(EXERCISE) With both ends included, repeat exactly the lines of the entries below from the one containing "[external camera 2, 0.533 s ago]" down to the one containing "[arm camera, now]", and no others.

(PROVIDED DATA)
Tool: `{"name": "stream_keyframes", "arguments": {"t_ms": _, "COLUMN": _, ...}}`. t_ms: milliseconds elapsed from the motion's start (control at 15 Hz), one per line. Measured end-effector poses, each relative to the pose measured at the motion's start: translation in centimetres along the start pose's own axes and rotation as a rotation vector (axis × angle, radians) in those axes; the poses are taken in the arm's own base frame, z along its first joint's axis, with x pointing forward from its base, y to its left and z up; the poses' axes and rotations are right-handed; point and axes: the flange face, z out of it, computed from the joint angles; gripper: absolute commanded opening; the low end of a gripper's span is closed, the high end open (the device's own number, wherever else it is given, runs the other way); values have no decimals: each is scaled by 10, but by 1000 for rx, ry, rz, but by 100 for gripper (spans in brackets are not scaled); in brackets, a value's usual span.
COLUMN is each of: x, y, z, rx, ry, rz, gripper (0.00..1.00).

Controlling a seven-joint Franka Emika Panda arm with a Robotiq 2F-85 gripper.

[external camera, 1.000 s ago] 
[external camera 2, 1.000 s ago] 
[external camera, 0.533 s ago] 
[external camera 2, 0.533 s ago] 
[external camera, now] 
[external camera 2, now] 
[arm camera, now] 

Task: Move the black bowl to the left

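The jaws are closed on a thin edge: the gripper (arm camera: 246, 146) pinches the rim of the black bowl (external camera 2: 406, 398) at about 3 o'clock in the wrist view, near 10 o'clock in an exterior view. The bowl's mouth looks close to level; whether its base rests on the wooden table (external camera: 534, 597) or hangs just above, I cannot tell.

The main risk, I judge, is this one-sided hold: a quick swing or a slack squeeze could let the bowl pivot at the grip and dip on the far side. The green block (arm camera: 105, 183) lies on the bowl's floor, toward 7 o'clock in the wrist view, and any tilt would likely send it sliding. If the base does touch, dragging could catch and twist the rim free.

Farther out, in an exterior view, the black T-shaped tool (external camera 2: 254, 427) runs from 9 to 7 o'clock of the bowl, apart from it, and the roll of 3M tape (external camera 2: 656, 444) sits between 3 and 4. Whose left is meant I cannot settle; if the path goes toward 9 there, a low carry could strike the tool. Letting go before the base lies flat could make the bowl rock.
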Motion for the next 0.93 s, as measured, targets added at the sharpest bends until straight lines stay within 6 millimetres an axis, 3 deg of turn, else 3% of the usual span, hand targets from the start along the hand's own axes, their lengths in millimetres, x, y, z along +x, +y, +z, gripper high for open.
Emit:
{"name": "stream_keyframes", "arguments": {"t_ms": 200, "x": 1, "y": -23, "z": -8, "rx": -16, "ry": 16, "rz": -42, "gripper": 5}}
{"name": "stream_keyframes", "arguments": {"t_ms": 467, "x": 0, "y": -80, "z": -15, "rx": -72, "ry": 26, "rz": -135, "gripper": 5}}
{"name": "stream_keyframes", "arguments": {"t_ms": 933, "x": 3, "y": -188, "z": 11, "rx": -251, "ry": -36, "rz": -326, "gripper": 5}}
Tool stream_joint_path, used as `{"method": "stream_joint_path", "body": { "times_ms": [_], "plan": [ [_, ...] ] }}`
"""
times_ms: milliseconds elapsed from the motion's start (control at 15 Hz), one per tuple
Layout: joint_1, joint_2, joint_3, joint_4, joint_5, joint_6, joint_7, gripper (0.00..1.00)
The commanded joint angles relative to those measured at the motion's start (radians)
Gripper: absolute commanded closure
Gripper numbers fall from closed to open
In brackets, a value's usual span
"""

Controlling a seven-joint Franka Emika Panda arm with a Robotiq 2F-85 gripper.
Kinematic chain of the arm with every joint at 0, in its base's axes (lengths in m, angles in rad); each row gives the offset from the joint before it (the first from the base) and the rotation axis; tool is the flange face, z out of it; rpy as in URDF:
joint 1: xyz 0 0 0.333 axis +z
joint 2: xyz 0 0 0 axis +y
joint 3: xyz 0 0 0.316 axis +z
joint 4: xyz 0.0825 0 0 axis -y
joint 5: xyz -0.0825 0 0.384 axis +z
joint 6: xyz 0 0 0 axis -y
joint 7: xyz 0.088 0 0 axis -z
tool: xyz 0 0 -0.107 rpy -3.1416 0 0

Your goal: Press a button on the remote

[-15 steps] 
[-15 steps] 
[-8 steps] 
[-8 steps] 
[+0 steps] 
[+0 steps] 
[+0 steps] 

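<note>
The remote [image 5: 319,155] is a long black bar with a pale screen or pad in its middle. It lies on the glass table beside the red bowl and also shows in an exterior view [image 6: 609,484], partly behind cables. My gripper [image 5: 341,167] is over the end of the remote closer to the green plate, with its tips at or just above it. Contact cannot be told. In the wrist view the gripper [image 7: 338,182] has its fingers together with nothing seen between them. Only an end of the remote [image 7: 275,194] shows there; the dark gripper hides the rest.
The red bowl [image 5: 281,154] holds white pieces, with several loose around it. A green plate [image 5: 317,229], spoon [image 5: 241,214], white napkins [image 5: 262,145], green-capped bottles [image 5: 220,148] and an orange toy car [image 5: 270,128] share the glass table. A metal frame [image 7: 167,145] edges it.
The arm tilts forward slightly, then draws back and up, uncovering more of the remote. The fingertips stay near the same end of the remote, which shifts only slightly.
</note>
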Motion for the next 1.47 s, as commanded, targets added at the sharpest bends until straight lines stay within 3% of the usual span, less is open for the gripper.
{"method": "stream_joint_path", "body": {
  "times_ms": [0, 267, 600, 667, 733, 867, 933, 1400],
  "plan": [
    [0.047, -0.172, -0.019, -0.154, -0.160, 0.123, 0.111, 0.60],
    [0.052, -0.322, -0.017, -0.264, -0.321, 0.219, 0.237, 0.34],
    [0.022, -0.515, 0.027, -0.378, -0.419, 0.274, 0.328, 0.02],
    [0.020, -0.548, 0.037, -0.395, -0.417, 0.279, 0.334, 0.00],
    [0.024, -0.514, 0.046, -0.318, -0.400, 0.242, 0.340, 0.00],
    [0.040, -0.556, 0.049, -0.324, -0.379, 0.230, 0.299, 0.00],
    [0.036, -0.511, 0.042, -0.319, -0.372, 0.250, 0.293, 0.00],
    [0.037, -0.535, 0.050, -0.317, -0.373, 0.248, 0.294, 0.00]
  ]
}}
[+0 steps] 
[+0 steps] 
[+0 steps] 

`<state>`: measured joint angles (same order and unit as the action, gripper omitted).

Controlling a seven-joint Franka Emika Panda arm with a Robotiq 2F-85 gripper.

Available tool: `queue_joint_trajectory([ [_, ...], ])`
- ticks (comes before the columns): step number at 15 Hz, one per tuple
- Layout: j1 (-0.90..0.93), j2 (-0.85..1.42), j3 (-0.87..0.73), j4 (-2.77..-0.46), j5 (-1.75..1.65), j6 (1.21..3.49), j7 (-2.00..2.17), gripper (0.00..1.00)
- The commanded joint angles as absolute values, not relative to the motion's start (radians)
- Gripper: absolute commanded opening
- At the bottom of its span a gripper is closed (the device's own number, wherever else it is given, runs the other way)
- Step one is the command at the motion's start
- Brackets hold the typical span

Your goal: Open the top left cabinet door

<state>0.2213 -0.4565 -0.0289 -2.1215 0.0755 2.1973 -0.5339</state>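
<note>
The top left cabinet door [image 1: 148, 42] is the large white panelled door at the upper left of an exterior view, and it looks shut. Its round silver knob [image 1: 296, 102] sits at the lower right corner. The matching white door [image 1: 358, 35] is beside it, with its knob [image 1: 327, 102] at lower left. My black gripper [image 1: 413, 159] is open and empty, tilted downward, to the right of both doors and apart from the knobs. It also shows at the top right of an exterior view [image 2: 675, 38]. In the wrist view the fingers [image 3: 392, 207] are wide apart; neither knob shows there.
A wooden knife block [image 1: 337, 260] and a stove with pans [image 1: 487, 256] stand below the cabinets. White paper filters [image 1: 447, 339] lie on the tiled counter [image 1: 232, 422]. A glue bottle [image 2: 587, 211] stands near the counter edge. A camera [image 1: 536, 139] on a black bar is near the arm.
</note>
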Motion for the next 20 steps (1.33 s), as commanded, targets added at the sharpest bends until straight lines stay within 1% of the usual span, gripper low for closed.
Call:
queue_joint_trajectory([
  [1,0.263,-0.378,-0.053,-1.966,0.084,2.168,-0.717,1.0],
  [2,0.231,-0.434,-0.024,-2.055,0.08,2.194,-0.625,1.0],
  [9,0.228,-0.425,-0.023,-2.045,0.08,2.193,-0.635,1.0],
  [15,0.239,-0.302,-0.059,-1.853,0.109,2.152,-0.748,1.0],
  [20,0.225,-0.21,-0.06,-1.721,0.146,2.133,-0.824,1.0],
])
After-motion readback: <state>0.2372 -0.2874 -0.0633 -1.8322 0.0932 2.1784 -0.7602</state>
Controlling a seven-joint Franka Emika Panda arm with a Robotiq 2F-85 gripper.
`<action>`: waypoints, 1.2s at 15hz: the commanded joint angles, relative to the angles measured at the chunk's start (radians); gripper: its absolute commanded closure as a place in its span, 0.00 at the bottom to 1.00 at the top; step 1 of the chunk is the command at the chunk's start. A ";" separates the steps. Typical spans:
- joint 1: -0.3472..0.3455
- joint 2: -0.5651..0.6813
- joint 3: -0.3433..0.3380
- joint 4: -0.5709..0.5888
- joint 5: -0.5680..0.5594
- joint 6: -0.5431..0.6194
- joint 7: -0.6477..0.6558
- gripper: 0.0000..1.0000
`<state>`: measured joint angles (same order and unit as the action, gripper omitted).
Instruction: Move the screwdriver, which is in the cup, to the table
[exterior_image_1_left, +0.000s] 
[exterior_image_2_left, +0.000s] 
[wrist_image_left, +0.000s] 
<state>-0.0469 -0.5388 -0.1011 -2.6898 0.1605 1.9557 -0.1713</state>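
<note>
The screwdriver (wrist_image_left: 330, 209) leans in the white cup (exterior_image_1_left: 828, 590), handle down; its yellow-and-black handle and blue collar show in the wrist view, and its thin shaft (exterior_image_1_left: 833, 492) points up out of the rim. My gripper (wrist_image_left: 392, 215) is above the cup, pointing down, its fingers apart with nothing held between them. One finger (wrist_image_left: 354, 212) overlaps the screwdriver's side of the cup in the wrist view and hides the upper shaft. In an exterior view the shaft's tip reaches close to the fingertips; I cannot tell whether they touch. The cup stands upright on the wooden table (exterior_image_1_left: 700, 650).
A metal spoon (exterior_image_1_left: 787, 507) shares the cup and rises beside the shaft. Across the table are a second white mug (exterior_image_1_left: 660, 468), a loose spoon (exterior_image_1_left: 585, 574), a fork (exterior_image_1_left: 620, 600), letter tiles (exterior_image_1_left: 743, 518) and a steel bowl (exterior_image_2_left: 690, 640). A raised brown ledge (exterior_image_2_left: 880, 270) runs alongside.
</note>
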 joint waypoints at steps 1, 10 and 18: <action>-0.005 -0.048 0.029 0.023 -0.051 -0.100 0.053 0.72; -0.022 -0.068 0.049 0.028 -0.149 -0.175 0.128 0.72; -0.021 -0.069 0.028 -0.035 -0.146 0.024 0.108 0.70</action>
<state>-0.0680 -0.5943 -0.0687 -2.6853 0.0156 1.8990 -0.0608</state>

(SOLUTION TO THE EXERCISE)
[external camera 2, 0.533 s ago] 
[external camera, now] 
[external camera 2, now] 
[arm camera, now] 

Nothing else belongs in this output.